Finlandiyalı dilbilimci Nils Erik Enkvist (1925-2009), okurun yazınsal biçeme karşı duyarlılığının artırılması, edebiyat ve dil öğrencilerine biçemsel ölçünlülüğün kazandırılmasında etkin olan ve birincisi geleneksel, diğeri ise yapısalcı olan iki farklı yönteme işaret etmektedir (Enkvist, 1985: 19-21):

  • Klasik ve Neoklasik Sözbilim Doktrini (Rhetorics): Bu yöntem biçemi, konuyla yazar arasında var olan ve yazarın kendi dil özelliklerini göstermesine izin vermeyen bir süsleme sanatı olarak ele almaktadır. Cicero’ya göre, yazınsal üretmede gerekli olan üç aşama vardır: (a) Yaratıcılık (Inventio): Yazılı söylemdeki fikirler, olaylar, kişiler, buluşlar; (b) Düzenleme (Dispositio): Fikir, olay, kişi ve buluşların yazarın seçtiği belirli bir düzene göre sıralanması; (c) Biçem (Elucutio): Yukarıda sözü edilenlerin anlatım biçimi (nasıl anlatıldıkları).
  • Niteleme Çalışmaları (Attribution Studies): Hem belirli bir metindeki hem de ölçünlü olarak saptanan bir metin bütüncesindeki (corpus of texts) dil özelliklerinin yoğunlukları sayılır. Ortaya çıkan benzerlik ve farklılıkların istatistiksel olarak yoğunlukları belirlenir. Bu yaklaşımda biçem, metnin adeta bireysel parmak izi olarak ortaya çıkar. Bu durum, dilbilimci Leech tarafından istatistiksel sapmalar olarak adlandırılmaktadır (Leech, 1985: 40). Bu tür çalışmalar dil-yazın öğrencisinin ya da yazın eleştirmeninin yazınsal metindeki biçem belirticilerini daha kolay izleyebilmesine ve eleştiri alışkanlığını kazanmasına yardımcı olacaktır.

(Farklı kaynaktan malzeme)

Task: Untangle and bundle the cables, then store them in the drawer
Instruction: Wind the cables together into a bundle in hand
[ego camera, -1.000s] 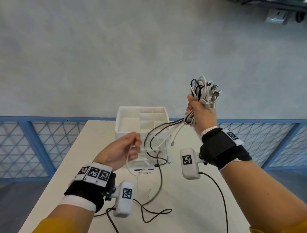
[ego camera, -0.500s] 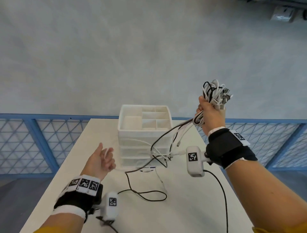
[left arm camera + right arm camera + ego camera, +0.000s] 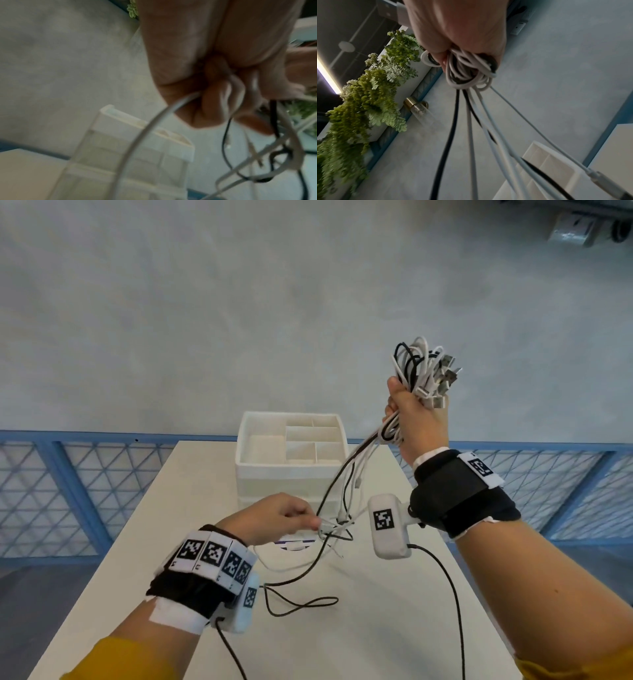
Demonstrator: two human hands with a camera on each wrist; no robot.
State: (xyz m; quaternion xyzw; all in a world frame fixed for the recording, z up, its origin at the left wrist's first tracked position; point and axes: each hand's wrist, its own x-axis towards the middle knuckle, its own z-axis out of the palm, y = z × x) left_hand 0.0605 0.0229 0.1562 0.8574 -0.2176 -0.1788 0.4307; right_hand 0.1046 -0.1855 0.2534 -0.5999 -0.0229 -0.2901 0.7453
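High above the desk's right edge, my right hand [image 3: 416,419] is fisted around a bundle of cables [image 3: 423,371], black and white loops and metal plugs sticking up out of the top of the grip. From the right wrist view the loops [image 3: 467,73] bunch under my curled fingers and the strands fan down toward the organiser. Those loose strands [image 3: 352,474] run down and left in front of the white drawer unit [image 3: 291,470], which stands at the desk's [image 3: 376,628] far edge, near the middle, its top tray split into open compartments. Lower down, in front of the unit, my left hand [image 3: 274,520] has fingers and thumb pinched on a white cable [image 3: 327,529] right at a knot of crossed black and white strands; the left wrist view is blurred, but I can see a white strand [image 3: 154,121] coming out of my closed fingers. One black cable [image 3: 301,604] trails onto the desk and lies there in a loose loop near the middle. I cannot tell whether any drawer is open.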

Genel ve Yazınsal Biçembilim

Bu aşamada Leech’in biçembilime yaklaşımına kısaca göz atmak yerinde olacaktır. Leech biçembilimi iki alt gruba ayırmaktadır (Leech,1985: 39-40): (1) Genel Biçembilim: Her tür metnin biçemini inceler ve çok genel anlamıyla resmi, iletişimsel ve yazılı-sözlü dil kullanımlarındaki sapmalarla ilgilidir. Dilin biçimsel özellikleriyle durumsal bağlam arasındaki karşılıklı ilişkileri inceler. Örneğin, bilimsel metinlerde kullanılan dilde edilgen çatı daha sık kullanılırken, buyrum kipine seyrek rastlanır. Yazılı ve sözlü reklam metinlerinde ise buyrum kipinin kullanımı edilgen çatı kullanımından daha sık görülmektedir. (2) Yazınsal Biçembilim: Yazınsal metinlerin biçemini inceler. Yazınsal biçembilimin dört alt dalı bulunmaktadır: (a) Betimleyici Biçembilim (Descriptive Stylistics); (b) Açıklayıcı Biçembilim (Explanatory Stylistics); (c) Bir dizi yazınsal metnin yazarını ve kronolojik olarak sıralanmasını incelemeye yönelik olan ve amacı metnin sınırları dışına yönelik olan açıklayıcı biçembilim (Extrinsic Stylistics); (d) Yazınsal metinlerin anlam ve değerini açıklamaya yönelik olan ve amacı söz konusu metnin derin yapısındaki çoğul anlamları inceleyen içe yönelik açıklayıcı biçembilim (Intrinsic Stylistics).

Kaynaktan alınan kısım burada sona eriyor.